Mas a variedade rítmica e estilística do grupo permite ir além e explorar Anitta (“Boys Don’t Cry”), Deep Purple (“Smoke on the Water”) e Alceu Valença (“Anunciação”). Fecharam com uma empolgante leitura de “When the Saints Go Marching In”, voltando à raiz fundamental do jeito Favela Brass de ler as músicas. Foi um sanduíche variado em que Nova Orleans fez o papel de pão enquanto coube todo o resto no recheio.

Shows da noite

Hermeto Pascoal não é para qualquer um. Sua música – que tem tudo para dar errado, mas dá muito certo – exige audição atenta e dedicada para absorver parte das informações sonoras que evaporam do caldeirão do Bruxo. São sutilezas que revelam se determinada música foi feita em homenagem a Miles Davis, Ron Carter, Edu Lobo ou Astor Piazzolla.

Hermeto Pascoal
Hermeto Pascoal (Crédito:Roger Sassaki/Divulgação)

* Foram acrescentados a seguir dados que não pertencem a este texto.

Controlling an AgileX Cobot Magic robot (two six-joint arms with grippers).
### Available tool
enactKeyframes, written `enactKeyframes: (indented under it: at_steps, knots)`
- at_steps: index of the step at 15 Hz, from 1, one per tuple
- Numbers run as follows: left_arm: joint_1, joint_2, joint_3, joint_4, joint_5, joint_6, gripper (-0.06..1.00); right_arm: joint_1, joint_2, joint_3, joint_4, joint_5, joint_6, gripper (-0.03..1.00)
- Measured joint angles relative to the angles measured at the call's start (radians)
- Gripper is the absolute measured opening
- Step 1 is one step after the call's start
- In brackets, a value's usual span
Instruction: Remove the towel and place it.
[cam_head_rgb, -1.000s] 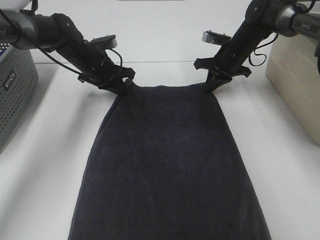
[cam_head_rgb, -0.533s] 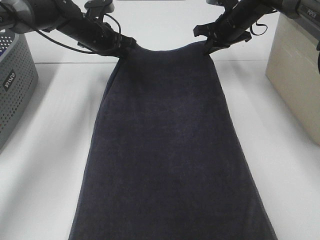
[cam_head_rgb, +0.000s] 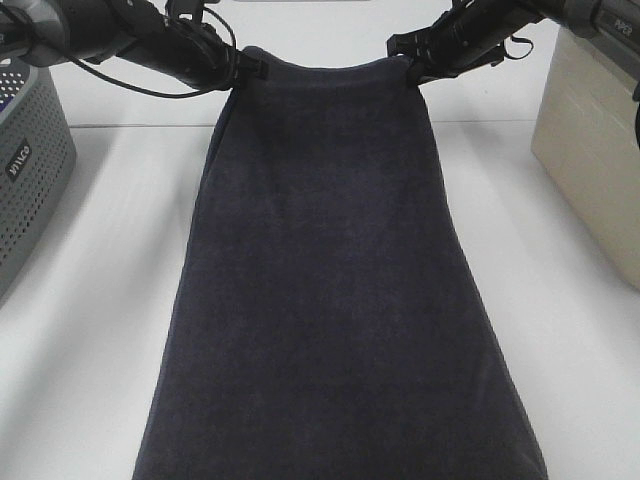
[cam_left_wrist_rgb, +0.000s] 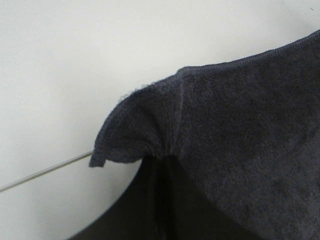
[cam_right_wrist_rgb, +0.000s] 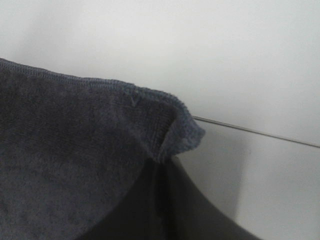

Foi informação demais para várias pessoas, que deixavam a parte coberta do Palco da Matriz assim que a chuva deu uma acalmada. Mas ficou gente suficiente para saracotear ao som de frevo, baião, maracatu e jazz, tudo com competência sonora e muito bom humor, nos solos e entre os músicos da banda.

Empolgado, o saxofonista Jota P. terminou o show sem a camisa. Com tamanco de madeira, apitos e brinquedos de plástico, o baterista Ajirnã Zwarg e o percussionista Fábio Pascoal se divertiam enquanto mostravam como Hermeto adora e estimula a exploração de sons não convencionais.

Depois do Bruxo, o palco foi ocupado por Marcelo Neves & The Tigermen. Com guitarra, baixo, bateria, gaita e vocal, os rapazes mostraram que sabem usar a régua e o compasso na hora de erguer e explorar estruturas blueseiras. Com apenas um shuffle de entrada, eles deixaram claro que a cantora americana Diunna Greenleaf estava em boas e seguras mãos.

Diunna Greenleaf e o grupo Marcelo Naves & The Tigermen
Diunna Greenleaf e o grupo Marcelo Naves & The Tigermen (Crédito:Roger Sassaki/Divulgação)

Aí a mulher fez chover. Com um timbre que lembra Koko Taylor (1928-2009), ela explorou e expressou emoções profundas em canções dolorosas (“Hard Times”), didáticas (“Never Trust a Man”), reverentes (“Running like the Red Cross”) ou irresistivelmente dançantes (“I Can’t Wait” e “Sunny Day Friends”).

Última atração da noite, o grupo Kevin Gullage & The Blues Groovers resolveu levar a plateia para um longo e divertido passeio de montanha-russa. Alternou momentos em que jogou a adrenalina lá no alto com outros em que pareceu preparar o público para uma relaxante noite de sono.

O grupo Kevin Gullage & The Blues Groovers
O grupo Kevin Gullage & The Blues Groovers (Crédito:Roger Sassaki/Divulgação)

Na primeira categoria, estão torpedos dançantes como “Mustang Sally”, “Knock on Wood” e “Play that Funky Music”. Entre as mais suaves, o grupo mandou “Georgia on My Mind”, “Moon Dance” e “The Thrill Is Gone”. Foi a combinação perfeita para aproveitar o restinho de fôlego da plateia. Tinha gente que já estava havia 12 horas na rua.